Saturday, December 11, 2010

Nagasawa 3

Easy to see the Thomas Mann influence on NW: Narrator Toru visits Naoko, the disturbed girl he's drawn to, at a sanitarium explicitly modeled on the TB clinic in "The Magic Mountain." (Toru is reading the novel during his visit and is scolded for bringing it with him "to a place like this.") As described, the village-style Ami Hostel, with its attractive bungalows, also recalls the B&B concentration camp in "The Prisoner." Leading up to a passage in which Toru and Naoko discuss Nagasawa.

"He sounds like a strange person," said Naoko.

"He is strange," I said.

"But you like him?"

"I'm not sure," I said. "I guess I can't say I like him. Nagasawa is beyond liking or not liking. He doesn't try to be liked. In that sense he's a very honest guy, even stoic. He doesn't try to fool anybody."

"'Stoic,' sleeping with all those girls? Now that is weird," said Naoko, laughing. "How many girls has he slept with?"

"It's probably up to eighty by now," I said. "But in his case, the higher the numbers go, the less each individual act seems to mean. Which is what I think he's trying to accomplish."

"And you call that 'stoic'?"

"For him it is."

Naoko thought about my words for a minute. "I think he's a lot sicker than I am."

"So do I," I said. "But he can put all his warped qualities into a logical system. He's brilliant. If you brought him here, he'd be out in two days. 'Oh, I know all that,' he'd say. 'I understand everything you're doing here.' He's that kind of guy. The kind people respect." (NW 110)
The phrase "putting all your warped qualities into a logical system" has a lot of resonance. It's what many people do now rather than seek truth with actual logic. Also, NTS, many applications to creative endeavors, such as writing novels.

2 comments:

David Chute said...

This post was originally attached to the previous. I moved it up, but not quite fast enough. Tulk left this:

Tulkinghorn said...
As philosophy, bad... But as a creative strategy.... not so bad?
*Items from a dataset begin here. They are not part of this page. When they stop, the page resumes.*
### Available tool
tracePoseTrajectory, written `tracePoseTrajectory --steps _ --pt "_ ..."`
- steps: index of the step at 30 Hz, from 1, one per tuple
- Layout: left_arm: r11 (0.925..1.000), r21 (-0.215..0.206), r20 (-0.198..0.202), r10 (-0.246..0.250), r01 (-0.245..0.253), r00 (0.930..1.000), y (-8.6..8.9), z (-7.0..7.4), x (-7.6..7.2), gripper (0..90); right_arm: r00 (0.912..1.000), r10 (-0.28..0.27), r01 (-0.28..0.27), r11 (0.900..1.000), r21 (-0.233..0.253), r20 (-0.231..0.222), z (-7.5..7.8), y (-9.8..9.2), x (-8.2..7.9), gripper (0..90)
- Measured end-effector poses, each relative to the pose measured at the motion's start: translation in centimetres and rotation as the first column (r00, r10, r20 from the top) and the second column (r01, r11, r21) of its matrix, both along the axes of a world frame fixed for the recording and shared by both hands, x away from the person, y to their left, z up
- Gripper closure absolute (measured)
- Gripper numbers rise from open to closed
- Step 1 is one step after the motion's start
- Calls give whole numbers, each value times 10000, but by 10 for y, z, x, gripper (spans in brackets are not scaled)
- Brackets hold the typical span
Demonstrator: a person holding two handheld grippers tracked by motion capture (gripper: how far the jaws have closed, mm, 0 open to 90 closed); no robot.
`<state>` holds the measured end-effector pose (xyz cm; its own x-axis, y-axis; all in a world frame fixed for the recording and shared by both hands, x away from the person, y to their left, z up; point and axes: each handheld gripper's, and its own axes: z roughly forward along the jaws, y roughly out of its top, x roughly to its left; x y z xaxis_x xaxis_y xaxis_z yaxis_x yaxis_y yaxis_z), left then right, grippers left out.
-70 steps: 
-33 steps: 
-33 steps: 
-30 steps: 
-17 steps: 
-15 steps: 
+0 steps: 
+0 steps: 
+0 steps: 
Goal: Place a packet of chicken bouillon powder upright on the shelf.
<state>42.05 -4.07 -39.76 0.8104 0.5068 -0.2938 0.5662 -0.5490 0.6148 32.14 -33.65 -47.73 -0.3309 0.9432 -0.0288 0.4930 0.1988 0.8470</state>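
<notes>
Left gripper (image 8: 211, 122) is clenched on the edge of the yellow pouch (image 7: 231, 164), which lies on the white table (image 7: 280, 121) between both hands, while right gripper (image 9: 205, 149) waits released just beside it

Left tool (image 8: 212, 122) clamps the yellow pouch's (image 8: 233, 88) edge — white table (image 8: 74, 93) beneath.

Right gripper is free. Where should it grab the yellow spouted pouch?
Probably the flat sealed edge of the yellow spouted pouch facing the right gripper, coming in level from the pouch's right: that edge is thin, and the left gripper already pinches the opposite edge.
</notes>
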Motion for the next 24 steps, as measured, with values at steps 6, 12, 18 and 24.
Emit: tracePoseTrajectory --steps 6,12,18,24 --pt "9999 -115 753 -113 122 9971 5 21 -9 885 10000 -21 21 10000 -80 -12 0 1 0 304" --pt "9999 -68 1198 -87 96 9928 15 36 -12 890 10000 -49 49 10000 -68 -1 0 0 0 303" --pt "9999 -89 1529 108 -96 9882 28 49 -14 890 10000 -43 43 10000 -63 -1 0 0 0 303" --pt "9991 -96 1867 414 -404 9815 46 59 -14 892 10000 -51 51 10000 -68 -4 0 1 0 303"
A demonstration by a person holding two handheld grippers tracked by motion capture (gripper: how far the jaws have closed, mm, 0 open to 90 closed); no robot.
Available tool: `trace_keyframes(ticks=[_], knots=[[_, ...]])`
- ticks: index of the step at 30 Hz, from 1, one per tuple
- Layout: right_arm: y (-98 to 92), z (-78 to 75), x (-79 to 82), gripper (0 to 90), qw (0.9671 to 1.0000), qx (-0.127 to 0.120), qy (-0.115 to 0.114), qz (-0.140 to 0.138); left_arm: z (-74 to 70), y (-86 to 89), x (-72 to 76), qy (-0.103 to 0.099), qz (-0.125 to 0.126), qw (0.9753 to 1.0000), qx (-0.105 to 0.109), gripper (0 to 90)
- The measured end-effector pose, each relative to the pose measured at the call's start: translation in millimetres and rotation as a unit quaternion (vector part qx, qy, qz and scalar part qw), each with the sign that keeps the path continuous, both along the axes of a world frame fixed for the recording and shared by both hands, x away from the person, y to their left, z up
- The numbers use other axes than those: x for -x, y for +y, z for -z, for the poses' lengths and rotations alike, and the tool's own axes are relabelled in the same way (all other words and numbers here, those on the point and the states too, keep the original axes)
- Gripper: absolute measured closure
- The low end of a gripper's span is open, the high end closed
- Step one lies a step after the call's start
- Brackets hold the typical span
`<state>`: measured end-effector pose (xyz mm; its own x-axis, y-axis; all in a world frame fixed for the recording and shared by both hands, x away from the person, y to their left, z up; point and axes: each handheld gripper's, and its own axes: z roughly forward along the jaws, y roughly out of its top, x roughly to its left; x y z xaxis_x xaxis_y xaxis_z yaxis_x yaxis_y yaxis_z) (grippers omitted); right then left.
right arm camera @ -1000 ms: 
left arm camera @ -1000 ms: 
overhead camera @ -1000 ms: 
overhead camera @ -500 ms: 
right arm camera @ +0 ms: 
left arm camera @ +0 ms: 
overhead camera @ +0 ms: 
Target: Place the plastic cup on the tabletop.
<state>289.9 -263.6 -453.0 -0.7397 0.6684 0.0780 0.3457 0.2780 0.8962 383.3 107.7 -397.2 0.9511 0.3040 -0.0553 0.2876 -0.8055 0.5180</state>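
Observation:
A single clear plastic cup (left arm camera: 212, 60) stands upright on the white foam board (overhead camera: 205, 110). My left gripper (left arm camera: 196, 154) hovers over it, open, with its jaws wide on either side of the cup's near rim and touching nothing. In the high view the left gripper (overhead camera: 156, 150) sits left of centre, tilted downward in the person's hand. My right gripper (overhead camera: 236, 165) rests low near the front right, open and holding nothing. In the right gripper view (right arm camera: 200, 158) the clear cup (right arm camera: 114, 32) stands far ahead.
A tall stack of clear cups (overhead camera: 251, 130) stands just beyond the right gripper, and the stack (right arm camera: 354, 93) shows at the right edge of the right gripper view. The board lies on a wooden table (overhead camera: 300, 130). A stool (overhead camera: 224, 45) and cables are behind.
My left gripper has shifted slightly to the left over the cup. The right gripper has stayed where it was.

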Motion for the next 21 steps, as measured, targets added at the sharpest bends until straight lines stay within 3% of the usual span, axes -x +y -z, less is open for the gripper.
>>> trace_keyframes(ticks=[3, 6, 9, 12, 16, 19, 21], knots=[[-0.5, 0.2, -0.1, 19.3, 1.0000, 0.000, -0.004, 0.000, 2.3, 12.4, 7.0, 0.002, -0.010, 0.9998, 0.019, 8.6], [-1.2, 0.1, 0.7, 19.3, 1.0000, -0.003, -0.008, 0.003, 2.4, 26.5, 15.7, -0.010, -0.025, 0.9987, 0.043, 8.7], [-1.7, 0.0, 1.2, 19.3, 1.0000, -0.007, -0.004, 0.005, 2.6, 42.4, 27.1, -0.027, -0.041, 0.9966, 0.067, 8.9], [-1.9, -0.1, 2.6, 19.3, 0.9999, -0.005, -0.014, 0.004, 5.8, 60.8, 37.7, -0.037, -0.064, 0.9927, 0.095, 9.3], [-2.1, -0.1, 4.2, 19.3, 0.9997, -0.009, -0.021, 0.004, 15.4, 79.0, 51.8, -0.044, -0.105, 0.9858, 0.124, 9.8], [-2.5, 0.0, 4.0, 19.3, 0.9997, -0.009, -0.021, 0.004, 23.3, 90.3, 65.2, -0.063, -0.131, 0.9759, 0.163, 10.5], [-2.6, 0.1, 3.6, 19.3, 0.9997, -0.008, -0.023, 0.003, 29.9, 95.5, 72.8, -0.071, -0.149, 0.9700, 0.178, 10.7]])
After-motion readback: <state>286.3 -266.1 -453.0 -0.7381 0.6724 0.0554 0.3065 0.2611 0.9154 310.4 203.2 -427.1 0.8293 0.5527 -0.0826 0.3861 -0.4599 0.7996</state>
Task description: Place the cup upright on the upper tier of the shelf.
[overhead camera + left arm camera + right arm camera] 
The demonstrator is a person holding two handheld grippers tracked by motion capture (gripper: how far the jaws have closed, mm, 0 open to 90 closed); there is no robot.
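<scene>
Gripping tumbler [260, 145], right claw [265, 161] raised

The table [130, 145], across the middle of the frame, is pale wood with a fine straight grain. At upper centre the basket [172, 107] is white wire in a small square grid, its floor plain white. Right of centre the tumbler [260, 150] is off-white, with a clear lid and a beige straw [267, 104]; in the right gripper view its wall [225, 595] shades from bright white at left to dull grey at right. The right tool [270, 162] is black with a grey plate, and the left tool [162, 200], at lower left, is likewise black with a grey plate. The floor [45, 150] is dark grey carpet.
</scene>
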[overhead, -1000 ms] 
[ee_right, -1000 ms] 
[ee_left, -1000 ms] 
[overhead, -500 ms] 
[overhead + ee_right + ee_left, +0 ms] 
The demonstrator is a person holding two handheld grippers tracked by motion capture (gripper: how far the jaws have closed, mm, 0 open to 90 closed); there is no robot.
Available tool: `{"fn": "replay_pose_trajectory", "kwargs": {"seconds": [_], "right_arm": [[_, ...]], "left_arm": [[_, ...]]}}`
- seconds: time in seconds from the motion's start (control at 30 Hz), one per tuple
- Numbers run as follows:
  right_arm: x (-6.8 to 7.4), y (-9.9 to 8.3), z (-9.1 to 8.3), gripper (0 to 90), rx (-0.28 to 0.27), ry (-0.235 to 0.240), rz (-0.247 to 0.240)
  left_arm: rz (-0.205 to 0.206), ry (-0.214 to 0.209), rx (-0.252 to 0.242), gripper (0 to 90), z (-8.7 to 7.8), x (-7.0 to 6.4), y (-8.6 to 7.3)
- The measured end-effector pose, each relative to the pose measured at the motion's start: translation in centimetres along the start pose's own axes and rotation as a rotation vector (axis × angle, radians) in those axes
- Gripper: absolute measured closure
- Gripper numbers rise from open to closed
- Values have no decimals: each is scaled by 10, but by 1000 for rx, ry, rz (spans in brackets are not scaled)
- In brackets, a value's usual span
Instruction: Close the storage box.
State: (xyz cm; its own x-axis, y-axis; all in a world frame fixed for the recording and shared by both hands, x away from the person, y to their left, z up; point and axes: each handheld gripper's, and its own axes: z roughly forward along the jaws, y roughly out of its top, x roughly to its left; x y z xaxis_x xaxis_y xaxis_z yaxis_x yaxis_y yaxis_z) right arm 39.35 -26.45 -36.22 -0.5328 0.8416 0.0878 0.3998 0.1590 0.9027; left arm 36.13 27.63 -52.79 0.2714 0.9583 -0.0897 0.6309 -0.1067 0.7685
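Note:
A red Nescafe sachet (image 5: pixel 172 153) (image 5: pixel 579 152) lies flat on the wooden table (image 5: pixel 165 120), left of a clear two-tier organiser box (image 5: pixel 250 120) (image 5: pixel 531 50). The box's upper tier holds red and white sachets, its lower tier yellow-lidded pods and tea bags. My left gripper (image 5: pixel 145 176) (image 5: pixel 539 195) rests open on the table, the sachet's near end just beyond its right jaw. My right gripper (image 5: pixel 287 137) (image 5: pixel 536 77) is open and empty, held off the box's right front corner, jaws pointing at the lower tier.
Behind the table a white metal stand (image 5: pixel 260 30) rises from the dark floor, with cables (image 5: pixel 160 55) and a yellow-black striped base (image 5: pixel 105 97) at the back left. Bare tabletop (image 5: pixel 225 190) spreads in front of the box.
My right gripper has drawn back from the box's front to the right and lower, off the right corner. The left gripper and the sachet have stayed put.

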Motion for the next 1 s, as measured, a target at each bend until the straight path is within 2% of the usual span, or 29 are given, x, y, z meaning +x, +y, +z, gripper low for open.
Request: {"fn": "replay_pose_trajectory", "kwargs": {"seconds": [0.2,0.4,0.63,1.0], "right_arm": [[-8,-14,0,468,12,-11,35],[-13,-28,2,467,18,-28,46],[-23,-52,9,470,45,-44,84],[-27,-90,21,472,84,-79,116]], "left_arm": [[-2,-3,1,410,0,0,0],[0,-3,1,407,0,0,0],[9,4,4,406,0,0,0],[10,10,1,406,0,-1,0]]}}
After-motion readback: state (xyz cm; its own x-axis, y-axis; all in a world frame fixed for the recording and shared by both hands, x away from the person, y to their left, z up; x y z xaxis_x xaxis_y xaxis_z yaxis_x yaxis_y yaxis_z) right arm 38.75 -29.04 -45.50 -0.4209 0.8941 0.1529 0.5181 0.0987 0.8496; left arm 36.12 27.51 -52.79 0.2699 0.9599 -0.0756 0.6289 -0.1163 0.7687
I say: Yes. Hopeless as a way of getting to the truth, useful as a way to construct elaborate artificial systems, alarming that so few people now seem to know the difference. Might tie in with the popularity of pseudo-science.

David Chute said...

The Nagasawa motif has no resolution, unfortunately. He's not Widmerpool. He drifts off into conventionality. His crass behavior of women has an awful payoff, but not for him, and he shrugs it off.